**GOAL OF THE EXERCISE:** Please give the data again in full, precisely as it is written.

____

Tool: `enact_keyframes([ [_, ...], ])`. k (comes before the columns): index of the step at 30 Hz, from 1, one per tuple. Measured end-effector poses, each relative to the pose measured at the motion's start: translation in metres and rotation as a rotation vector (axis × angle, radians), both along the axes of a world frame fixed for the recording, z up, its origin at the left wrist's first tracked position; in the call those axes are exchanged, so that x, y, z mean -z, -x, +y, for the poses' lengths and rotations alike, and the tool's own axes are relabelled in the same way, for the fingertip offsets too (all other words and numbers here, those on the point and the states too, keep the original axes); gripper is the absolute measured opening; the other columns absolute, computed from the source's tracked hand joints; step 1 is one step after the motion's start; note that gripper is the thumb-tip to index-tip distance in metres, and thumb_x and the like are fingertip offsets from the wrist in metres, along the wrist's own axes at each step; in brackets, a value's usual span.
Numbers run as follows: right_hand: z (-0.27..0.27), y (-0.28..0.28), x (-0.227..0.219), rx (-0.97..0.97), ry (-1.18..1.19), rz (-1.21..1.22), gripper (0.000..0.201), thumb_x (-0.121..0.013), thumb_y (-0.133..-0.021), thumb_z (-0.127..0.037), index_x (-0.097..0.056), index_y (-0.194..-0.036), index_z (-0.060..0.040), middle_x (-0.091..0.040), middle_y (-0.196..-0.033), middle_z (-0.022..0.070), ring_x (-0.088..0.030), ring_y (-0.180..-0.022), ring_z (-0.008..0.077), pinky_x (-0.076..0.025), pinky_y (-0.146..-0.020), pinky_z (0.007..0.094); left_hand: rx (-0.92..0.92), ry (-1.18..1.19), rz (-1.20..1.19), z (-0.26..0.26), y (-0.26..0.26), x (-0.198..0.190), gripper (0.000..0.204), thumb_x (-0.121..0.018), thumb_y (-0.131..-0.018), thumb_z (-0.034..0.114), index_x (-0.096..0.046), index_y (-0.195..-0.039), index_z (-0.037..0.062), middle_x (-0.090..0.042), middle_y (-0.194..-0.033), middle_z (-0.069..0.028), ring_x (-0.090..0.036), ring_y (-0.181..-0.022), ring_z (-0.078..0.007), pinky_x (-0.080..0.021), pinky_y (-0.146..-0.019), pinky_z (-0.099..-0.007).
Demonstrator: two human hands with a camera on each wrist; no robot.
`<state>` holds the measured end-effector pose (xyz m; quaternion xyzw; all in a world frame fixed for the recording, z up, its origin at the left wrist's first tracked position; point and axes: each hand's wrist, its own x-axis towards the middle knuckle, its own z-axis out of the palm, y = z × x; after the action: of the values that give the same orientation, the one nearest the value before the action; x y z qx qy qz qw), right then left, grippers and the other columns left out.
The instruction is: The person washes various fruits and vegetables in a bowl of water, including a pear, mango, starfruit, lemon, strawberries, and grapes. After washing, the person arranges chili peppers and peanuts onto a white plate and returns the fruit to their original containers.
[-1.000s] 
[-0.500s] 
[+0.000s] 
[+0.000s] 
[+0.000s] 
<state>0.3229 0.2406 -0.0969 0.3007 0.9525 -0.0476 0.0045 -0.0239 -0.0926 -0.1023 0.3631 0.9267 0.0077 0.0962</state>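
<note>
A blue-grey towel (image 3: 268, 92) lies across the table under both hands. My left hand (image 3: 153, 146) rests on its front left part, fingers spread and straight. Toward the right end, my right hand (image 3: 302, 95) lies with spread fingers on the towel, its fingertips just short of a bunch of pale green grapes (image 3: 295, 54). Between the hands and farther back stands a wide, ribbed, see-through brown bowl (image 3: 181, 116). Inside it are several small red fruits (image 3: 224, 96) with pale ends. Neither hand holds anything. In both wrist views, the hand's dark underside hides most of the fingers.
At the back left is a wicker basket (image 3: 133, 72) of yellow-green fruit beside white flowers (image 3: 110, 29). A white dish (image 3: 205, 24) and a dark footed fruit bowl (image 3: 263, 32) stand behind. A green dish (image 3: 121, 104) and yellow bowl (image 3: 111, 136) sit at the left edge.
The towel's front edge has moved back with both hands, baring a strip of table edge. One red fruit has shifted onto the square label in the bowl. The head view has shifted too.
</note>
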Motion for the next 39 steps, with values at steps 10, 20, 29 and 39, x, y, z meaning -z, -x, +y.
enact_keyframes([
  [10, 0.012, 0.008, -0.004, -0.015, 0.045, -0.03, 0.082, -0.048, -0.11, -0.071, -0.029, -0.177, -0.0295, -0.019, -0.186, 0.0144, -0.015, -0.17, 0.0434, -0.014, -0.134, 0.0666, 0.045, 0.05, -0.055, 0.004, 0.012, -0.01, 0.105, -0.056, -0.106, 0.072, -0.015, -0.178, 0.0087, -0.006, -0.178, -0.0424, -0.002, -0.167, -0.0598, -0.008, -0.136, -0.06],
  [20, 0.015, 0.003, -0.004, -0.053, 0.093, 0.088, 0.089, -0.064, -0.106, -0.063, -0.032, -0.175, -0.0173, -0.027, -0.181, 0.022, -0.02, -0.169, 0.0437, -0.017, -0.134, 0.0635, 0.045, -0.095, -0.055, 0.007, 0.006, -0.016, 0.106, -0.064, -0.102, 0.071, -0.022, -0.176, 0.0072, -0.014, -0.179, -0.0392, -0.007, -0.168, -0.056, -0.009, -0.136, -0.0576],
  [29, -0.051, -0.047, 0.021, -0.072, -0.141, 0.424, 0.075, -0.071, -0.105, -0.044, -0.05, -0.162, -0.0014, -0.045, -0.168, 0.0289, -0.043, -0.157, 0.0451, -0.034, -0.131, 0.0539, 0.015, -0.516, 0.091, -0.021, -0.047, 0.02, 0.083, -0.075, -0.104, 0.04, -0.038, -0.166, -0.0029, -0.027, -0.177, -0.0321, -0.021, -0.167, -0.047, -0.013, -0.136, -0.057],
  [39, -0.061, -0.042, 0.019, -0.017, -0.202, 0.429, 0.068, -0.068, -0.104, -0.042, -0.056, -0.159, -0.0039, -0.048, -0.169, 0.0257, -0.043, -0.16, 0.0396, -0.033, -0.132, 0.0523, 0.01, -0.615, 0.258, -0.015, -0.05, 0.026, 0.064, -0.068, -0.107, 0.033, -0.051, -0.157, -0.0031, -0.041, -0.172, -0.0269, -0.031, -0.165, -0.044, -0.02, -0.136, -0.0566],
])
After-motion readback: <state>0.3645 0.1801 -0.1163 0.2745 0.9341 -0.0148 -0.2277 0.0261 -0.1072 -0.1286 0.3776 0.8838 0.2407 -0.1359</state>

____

**RESULT BELOW:**
Tool: `enact_keyframes([ [_, ...], ])`. k (comes before the columns): index of the step at 30 Hz, from 1, one per tuple. Measured end-effector poses, each relative to the pose measured at the motion's start: translation in metres and rotation as a rotation vector (axis × angle, radians), both along the axes of a world frame fixed for the recording, z up, its origin at the left wrist's first tracked position; in the call those axes are exchanged, so that x, y, z mean -z, -x, +y, for the poses' lengths and rotations alike, and the tool's own axes are relabelled in the same way, for the fingertip offsets too (all other words and numbers here, those on the point and the states too, keep the original axes); gripper is the absolute measured opening; the other columns absolute, computed from the source's tracked hand joints; step 1 is one step after the motion's start; note that gripper is the thumb-tip to index-tip distance in metres, and thumb_x and the like are fingertip offsets from the wrist in metres, along the wrist's own axes at each step; in brackets, a value's usual span.
Numbers run as follows: right_hand: z (-0.27..0.27), y (-0.28..0.28), x (-0.227..0.219), rx (-0.97..0.97), ry (-1.18..1.19), rz (-1.21..1.22), gripper (0.000..0.201), thumb_x (-0.121..0.013), thumb_y (-0.133..-0.021), thumb_z (-0.127..0.037), index_x (-0.097..0.056), index_y (-0.194..-0.036), index_z (-0.060..0.040), middle_x (-0.091..0.040), middle_y (-0.196..-0.033), middle_z (-0.022..0.070), ring_x (-0.088..0.030), ring_y (-0.180..-0.022), ring_z (-0.008..0.077), pinky_x (-0.076..0.025), pinky_y (-0.146..-0.020), pinky_z (0.007..0.094); left_hand: rx (-0.92..0.92), ry (-1.18..1.19), rz (-1.20..1.19), z (-0.26..0.26), y (-0.26..0.26), x (-0.198..0.190), gripper (0.000..0.204), thumb_x (-0.121..0.018), thumb_y (-0.131..-0.018), thumb_z (-0.034..0.114), index_x (-0.096..0.046), index_y (-0.195..-0.039), index_z (-0.037..0.062), middle_x (-0.090..0.042), middle_y (-0.194..-0.033), middle_z (-0.069..0.028), ring_x (-0.090..0.036), ring_y (-0.181..-0.022), ring_z (-0.078..0.007), pinky_x (-0.080..0.021), pinky_y (-0.146..-0.019), pinky_z (-0.099..-0.007).
Demonstrator: two human hands with a camera on each wrist; no robot.
`<state>` holds the measured end-effector pose (xyz m; quaternion xyzw; all in a world frame fixed for the recording, z up, its origin at the left wrist's first tracked position; point and axes: each hand's wrist, its own x-axis towards the middle knuckle, its own z-axis out of the palm, y = z × x; after the action: of the values that give the same orientation, the one nearest the value before the action; x y z qx qy qz qw), right then left, grippers and the other columns left out.
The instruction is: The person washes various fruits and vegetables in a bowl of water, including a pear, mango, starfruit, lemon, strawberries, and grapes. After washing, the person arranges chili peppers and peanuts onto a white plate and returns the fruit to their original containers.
[-1.000s] 
[-0.500s] 
[+0.000s] 
[+0.000s] 
[+0.000s] 
<state>0.3229 0.2406 -0.0969 0.3007 0.9525 -0.0476 0.0045 -0.0239 -0.0926 -0.1023 0.3631 0.9267 0.0077 0.0962</state>
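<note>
A blue-grey towel (image 3: 268, 92) lies across the table under both hands. My left hand (image 3: 153, 146) rests on its front left part, fingers spread and straight. Toward the right end, my right hand (image 3: 302, 95) lies with spread fingers on the towel, its fingertips just short of a bunch of pale green grapes (image 3: 295, 54). Between the hands and farther back stands a wide, ribbed, see-through brown bowl (image 3: 181, 116). Inside it are several small red fruits (image 3: 224, 96) with pale ends. Neither hand holds anything. In both wrist views, the hand's dark underside hides most of the fingers.
At the back left is a wicker basket (image 3: 133, 72) of yellow-green fruit beside white flowers (image 3: 110, 29). A white dish (image 3: 205, 24) and a dark footed fruit bowl (image 3: 263, 32) stand behind. A green dish (image 3: 121, 104) and yellow bowl (image 3: 111, 136) sit at the left edge.
The towel's front edge has moved back with both hands, baring a strip of table edge. One red fruit has shifted onto the square label in the bowl. The head view has shifted too.
</note>
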Motion for the next 39 steps, with values at steps 10, 20, 29 and 39, x, y, z meaning -z, -x, +y.
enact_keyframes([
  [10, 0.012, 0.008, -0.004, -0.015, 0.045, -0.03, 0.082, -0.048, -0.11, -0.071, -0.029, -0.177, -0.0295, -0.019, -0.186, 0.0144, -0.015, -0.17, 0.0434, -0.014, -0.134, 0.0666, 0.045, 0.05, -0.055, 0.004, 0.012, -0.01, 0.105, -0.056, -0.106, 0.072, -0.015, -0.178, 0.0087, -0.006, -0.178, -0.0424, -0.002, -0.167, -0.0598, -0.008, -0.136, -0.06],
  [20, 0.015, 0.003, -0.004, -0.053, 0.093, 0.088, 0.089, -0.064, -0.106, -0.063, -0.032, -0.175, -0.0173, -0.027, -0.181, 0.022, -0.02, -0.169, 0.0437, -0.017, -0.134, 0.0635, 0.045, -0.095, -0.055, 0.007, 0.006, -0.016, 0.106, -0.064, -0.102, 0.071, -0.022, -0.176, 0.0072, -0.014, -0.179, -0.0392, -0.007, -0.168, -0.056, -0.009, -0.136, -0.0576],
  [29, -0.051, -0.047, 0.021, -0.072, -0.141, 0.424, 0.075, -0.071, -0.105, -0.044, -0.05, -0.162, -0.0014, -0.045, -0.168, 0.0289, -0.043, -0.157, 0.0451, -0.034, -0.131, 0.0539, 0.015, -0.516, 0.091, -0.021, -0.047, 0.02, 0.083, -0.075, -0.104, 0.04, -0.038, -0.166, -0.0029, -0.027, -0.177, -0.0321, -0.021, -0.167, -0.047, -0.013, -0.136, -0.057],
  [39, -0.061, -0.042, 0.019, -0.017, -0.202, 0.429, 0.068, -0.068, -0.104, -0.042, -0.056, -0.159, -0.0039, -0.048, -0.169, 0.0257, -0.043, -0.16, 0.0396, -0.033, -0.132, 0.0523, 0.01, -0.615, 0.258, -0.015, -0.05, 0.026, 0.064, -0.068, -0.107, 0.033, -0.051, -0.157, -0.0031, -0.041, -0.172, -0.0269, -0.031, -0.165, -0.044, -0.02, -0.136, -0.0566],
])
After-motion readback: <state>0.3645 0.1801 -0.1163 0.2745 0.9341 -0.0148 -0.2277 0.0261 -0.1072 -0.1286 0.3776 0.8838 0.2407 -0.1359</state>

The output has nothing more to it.